Saved data entries:

=====

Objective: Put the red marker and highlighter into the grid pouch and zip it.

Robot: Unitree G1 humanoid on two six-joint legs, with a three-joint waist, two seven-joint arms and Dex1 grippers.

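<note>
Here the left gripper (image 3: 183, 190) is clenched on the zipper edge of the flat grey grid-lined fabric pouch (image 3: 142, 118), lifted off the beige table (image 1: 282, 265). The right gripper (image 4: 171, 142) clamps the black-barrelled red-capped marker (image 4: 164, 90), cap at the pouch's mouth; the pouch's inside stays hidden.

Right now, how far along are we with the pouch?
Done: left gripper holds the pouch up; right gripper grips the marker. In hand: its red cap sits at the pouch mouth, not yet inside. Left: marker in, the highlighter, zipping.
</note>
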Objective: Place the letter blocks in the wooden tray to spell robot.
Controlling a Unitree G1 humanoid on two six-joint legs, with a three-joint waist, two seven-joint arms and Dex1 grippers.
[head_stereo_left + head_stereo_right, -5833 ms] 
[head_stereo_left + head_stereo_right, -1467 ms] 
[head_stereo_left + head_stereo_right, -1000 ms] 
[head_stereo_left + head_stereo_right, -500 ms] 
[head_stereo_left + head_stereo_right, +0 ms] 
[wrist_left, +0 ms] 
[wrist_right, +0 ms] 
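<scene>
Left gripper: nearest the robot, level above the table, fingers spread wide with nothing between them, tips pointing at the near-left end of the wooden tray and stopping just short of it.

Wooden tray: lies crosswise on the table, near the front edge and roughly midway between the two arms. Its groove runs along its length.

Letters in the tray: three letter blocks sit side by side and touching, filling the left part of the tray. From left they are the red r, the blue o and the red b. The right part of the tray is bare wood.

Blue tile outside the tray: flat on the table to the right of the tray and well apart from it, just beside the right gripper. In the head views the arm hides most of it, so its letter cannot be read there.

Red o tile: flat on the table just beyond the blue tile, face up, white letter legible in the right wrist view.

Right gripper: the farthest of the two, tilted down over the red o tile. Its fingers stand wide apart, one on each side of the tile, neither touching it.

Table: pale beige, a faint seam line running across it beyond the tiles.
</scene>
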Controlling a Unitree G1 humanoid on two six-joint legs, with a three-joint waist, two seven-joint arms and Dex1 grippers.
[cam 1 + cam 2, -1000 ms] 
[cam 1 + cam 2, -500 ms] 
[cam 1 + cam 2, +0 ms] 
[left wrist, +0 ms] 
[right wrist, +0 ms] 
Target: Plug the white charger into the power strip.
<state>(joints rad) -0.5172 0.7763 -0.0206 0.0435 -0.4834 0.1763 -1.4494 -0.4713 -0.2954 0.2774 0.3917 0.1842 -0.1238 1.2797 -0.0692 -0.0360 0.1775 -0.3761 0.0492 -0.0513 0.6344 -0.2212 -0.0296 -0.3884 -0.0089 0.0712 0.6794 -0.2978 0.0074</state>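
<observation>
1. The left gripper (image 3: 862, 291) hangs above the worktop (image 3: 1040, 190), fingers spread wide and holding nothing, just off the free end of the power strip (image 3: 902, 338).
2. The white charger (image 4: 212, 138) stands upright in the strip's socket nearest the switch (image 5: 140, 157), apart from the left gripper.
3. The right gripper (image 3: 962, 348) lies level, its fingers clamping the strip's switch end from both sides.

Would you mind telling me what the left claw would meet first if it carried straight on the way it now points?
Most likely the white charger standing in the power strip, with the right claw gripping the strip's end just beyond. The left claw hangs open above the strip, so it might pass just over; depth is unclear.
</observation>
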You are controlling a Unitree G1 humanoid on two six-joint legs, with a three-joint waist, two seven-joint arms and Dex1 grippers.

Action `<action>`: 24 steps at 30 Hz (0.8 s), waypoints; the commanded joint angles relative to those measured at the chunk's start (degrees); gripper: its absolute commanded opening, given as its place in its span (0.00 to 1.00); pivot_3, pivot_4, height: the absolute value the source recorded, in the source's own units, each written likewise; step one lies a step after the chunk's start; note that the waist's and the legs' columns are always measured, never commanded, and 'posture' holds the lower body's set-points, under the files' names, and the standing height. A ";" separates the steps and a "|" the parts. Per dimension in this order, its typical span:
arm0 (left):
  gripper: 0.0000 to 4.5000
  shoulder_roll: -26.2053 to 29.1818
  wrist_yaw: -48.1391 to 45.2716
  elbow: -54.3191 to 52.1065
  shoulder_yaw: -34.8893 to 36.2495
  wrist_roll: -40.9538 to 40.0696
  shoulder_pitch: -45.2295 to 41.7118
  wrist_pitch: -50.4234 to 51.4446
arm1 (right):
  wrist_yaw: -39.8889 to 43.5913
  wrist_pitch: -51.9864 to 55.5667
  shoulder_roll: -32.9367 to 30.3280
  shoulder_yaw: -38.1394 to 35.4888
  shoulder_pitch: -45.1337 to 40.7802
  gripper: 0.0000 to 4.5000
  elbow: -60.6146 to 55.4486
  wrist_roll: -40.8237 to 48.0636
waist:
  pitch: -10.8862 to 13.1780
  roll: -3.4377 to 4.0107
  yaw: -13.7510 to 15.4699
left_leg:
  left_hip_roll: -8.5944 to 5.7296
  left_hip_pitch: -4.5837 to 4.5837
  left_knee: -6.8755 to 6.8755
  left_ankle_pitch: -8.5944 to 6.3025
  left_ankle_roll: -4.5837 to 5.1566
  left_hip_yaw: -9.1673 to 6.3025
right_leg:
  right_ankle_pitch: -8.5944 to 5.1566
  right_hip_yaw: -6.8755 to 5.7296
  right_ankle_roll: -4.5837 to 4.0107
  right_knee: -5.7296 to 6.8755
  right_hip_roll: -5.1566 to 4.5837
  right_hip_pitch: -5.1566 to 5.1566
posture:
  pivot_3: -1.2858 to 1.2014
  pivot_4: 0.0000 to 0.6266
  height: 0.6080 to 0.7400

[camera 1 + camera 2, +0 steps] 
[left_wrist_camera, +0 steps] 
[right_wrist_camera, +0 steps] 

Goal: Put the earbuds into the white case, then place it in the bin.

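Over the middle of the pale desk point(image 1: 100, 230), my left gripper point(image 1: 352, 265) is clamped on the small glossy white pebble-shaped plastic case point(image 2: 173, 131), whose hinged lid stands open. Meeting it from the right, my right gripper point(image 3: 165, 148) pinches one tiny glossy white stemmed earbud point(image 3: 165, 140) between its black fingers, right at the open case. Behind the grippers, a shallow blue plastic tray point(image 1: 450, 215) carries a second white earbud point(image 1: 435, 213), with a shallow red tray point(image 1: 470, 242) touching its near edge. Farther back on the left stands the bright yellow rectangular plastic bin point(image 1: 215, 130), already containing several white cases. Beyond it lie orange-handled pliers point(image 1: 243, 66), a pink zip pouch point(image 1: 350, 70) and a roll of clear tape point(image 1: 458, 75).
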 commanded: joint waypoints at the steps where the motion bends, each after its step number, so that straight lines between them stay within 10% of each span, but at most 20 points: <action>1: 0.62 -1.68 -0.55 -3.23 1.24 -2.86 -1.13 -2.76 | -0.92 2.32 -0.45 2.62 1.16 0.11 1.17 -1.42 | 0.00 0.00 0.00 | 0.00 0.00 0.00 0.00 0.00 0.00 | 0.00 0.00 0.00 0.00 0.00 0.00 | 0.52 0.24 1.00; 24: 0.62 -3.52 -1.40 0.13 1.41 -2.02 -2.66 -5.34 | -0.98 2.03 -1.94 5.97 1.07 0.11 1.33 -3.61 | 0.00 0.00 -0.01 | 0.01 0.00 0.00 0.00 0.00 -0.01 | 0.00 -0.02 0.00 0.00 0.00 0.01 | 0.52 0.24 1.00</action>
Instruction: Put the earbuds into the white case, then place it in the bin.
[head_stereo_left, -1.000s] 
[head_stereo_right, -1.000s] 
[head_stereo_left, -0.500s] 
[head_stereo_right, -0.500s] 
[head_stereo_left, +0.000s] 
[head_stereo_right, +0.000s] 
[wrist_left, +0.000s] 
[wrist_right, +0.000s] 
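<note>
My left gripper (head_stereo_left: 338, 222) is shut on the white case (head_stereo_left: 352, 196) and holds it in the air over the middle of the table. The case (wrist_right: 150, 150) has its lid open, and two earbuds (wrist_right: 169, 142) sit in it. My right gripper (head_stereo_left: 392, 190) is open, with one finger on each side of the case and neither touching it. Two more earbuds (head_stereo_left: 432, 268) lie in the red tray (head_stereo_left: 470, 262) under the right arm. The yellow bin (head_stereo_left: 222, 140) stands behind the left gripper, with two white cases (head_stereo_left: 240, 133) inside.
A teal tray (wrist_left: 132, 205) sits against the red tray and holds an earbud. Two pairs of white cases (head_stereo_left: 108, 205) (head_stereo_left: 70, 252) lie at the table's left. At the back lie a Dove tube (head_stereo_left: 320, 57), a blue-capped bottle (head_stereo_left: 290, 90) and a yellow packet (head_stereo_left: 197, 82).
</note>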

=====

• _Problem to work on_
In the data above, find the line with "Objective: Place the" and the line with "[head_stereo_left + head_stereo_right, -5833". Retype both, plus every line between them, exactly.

• _Exercise answer_
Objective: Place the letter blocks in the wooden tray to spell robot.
Controlling a Unitree G1 humanoid on two six-joint legs, with a three-joint waist, two seven-joint arms and Dex1 grippers.
[head_stereo_left + head_stereo_right, -5833 ms] 

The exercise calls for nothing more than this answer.